Features of Ginkgo include:
- a virtual landscape of arbitrary dimensions
- large populations of multiple species of diploid sexually-reproducing (male/female) individuals
- forward-time spatially-explicit tracking of 10 independent diploid loci and one maternally-inherited locus
- species-specific, spatially- and temporally-heterogenous connectivity between cells of the landscape (i.e., migration rates can be different for different species in different parts of the landscape at different times)

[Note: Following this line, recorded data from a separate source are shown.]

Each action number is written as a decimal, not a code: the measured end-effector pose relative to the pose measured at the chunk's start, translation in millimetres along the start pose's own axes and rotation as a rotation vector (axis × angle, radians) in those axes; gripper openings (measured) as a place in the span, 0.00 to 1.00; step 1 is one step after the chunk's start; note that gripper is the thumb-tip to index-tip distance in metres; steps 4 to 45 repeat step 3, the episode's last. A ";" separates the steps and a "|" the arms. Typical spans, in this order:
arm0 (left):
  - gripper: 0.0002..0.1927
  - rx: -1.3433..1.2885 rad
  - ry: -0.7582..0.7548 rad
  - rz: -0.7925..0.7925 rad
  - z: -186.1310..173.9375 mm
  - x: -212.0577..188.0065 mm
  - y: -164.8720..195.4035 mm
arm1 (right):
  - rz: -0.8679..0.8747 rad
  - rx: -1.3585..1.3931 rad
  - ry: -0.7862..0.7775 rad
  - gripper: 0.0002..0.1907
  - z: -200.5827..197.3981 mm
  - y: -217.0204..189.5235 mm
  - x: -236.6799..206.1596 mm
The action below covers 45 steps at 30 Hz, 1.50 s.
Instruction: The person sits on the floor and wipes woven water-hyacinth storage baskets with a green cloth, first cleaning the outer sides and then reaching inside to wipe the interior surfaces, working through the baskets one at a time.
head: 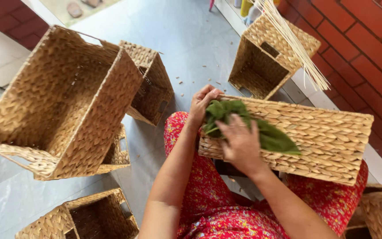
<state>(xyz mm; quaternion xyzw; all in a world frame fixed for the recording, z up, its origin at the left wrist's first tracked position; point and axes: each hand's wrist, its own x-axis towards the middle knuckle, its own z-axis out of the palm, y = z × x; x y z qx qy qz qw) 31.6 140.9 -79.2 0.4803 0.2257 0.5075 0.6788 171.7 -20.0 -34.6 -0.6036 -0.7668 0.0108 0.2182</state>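
Note:
A woven straw basket (328, 137) lies on its side across my lap, over a red flowered dress. A green cloth (273, 137) is spread on its upper side. My right hand (240, 144) presses flat on the cloth near its bunched end. My left hand (202, 102) grips the basket's left corner, fingers curled over the edge beside the cloth.
A large woven basket (63, 102) stands tipped at the left on smaller ones, with another (153, 88) behind it. One more basket (89, 219) sits at the bottom left, and one (266, 57) by the brick wall. Pale reed sticks (295, 42) lean at the top right.

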 end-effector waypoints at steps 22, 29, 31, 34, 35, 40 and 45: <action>0.16 -0.111 -0.011 -0.045 21.9 -0.2 47.3 | -0.104 0.110 0.020 0.33 -21.5 -11.0 19.7; 0.16 -0.111 -0.011 -0.045 21.9 -0.2 47.3 | -0.104 0.110 0.020 0.33 -21.5 -11.0 19.7; 0.16 -0.111 -0.011 -0.045 21.9 -0.2 47.3 | -0.104 0.110 0.020 0.33 -21.5 -11.0 19.7; 0.16 -0.111 -0.011 -0.045 21.9 -0.2 47.3 | -0.104 0.110 0.020 0.33 -21.5 -11.0 19.7; 0.16 -0.111 -0.011 -0.045 21.9 -0.2 47.3 | -0.104 0.110 0.020 0.33 -21.5 -11.0 19.7; 0.16 -0.111 -0.011 -0.045 21.9 -0.2 47.3 | -0.104 0.110 0.020 0.33 -21.5 -11.0 19.7; 0.16 -0.111 -0.011 -0.045 21.9 -0.2 47.3 | -0.104 0.110 0.020 0.33 -21.5 -11.0 19.7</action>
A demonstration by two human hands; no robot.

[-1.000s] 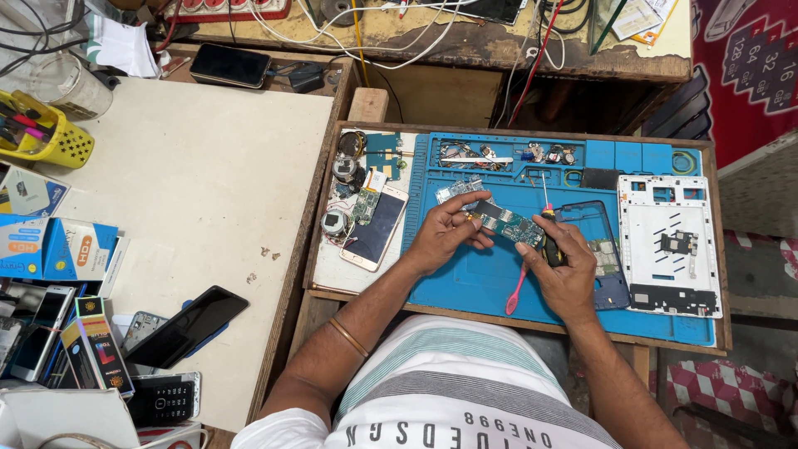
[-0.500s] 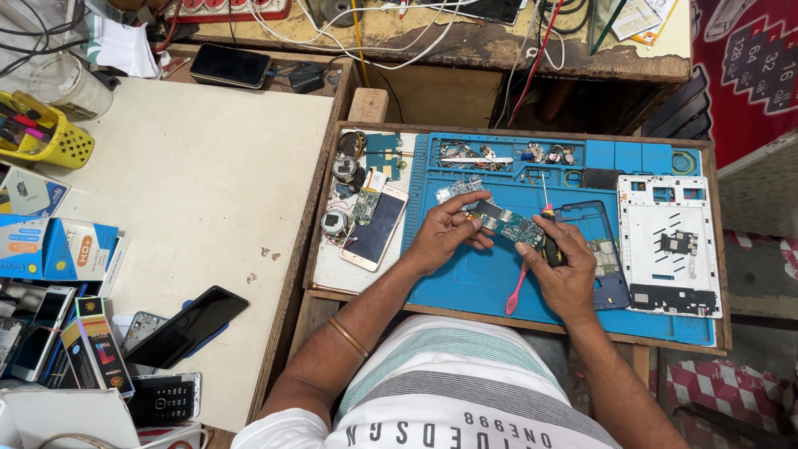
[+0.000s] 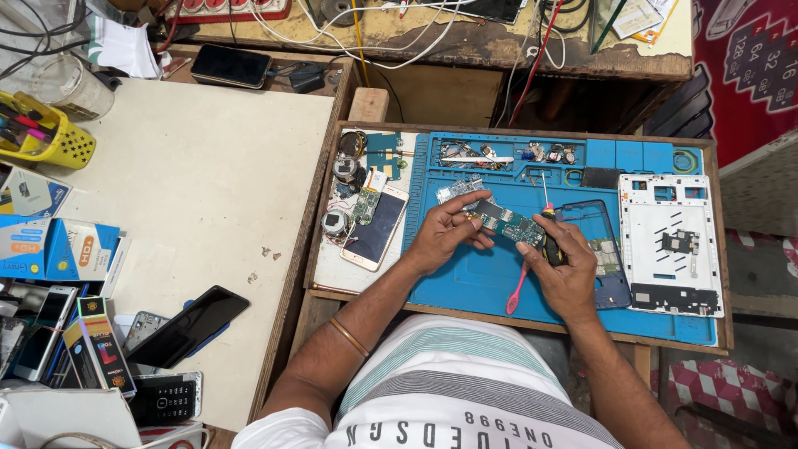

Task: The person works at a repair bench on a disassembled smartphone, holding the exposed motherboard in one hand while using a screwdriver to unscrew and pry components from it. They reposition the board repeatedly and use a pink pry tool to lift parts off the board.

- species-specific, spatially- and temporally-heterogenous selection regime (i.e., different species can be more or less sensitive to different aspects of the environment at different times)
- carrying-capacity driven competition between individuals, with relative fitness a function of inheritable phenotypes and the (spatially- and temporally-dynamic) environment
The entire framework is fully configurable by the user, and can be set to accomodate scenarios that approximate completely neutral classic Wright-Fisher population conditions at the one extreme, to hyper-complex conditions with full micro-, meso-, and macro-scale spatial structuring and selection under multi-level hetereogeneous environmental regimes at the other.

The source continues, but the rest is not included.